Harper Lee, author of the widely loved novel, To Kill a Mockingbird, has died at age 89. Multiple sources in her hometown of Monroeville, Alabama, reportedly confirmed her passing today.
Lee became a literary celebrity with the publication of To Kill a Mockingbird in 1960. The book, which highlighted human dignity and integrity against a backdrop of racial injustice in a small Alabama town, won the Pulitzer Prize for fiction the following year. A film adaptation featuring actor Gregory Peck opened to huge commercial success in 1962.
For decades, the book was Lee’s only major work of published fiction, but it was hugely influential for generations of US readers. It has sold more than 10 million copies, and is one of the most widely taught novels in US schools.
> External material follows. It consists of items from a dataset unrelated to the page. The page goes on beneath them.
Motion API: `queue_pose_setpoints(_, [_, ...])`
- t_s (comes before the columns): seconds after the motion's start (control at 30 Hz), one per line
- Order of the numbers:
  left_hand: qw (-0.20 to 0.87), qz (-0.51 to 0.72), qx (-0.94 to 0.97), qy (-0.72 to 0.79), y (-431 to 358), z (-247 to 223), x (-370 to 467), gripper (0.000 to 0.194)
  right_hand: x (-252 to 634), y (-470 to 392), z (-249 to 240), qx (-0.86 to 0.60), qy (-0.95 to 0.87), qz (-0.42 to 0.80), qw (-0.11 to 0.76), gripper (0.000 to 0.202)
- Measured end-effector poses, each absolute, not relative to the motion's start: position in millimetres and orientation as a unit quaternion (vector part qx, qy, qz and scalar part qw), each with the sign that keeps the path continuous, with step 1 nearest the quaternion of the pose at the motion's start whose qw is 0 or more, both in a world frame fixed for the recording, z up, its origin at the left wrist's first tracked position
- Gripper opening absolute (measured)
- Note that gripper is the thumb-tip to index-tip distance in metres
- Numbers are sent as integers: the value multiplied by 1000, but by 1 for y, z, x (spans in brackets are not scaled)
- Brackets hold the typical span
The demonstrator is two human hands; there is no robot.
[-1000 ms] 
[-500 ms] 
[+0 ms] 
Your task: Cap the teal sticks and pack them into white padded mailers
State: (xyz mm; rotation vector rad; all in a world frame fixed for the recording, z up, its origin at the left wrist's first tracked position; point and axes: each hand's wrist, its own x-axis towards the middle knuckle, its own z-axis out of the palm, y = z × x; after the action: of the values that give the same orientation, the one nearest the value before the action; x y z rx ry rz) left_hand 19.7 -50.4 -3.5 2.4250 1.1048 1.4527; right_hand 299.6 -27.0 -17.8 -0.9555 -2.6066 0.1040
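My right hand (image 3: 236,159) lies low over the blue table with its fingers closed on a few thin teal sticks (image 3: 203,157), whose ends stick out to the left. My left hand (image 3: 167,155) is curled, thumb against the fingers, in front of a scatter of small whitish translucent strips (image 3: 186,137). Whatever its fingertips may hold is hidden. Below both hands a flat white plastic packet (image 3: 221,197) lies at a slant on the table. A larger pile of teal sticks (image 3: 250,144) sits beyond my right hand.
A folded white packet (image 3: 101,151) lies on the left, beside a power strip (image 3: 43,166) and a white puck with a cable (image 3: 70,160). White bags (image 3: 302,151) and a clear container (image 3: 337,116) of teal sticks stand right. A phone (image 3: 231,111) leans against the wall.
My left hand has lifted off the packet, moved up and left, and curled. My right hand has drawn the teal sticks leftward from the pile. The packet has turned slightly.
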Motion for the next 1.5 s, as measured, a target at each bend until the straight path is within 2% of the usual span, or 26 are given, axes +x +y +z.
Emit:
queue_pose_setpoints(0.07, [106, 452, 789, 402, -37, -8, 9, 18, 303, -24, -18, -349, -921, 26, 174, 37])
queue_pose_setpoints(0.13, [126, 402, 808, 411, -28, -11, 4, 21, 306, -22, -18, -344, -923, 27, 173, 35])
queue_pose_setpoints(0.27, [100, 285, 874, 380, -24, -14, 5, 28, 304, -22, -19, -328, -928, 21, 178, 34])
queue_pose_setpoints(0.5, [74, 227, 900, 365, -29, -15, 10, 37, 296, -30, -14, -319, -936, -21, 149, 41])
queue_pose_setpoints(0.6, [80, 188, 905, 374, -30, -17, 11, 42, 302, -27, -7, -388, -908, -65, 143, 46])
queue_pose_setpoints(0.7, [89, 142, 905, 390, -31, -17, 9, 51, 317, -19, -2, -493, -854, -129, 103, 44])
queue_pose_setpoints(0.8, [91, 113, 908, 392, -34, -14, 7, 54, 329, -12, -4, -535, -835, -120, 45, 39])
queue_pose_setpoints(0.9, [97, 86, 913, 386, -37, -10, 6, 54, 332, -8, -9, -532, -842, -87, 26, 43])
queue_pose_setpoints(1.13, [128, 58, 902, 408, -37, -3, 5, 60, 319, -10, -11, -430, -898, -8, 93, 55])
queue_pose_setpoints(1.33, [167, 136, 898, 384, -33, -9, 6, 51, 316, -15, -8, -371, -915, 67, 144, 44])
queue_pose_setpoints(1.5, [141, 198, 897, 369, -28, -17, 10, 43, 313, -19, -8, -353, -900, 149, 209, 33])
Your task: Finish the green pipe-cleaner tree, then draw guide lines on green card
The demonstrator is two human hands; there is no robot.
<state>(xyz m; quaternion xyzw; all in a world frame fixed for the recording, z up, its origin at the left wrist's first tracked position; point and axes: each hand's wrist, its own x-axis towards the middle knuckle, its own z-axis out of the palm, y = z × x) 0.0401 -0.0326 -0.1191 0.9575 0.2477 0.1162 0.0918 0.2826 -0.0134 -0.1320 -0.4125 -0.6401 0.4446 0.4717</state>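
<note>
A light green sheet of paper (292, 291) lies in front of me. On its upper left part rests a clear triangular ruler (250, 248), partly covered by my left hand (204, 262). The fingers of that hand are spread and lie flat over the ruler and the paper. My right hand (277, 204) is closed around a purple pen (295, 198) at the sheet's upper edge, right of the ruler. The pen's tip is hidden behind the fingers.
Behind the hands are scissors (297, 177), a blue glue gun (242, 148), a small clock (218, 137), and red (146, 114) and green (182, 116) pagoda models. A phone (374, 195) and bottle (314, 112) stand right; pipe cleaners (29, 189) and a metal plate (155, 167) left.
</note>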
Lee was never comfortable with the attention the novel won her, and she practically disappeared from public life after it appeared. The world, however, continued waiting for a new novel from her, and on occasion she hinted that she had a story in progress.
In 2015, a book did come out. Go Set a Watchman was said to be a sequel to To Kill a Mockingbird. In fact, it was more of a first draft, featuring Scout, the young girl who was the original novel’s main character, as an adult. Accusations arose that octogenarian Lee was not able to consent to the manuscript’s release, and that various parties had signed on her behalf.
Though Lee moved in 1949 to New York, she spent many years guarding her privacy in Monroeville. She was born in the town on April 28, 1926, and it served as clear inspiration for the setting in To Kill a Mockingbird.
In 2007, Lee suffered a stroke, but recovered and later settled in Monroeville permanently to care for her sister, Alice, who died in 2014. She was said to eat breakfast every morning at the same fast-food spot, and was friendly with her neighbors. Like the countless Americans who knew her only through her work, they will undoubtedly miss her.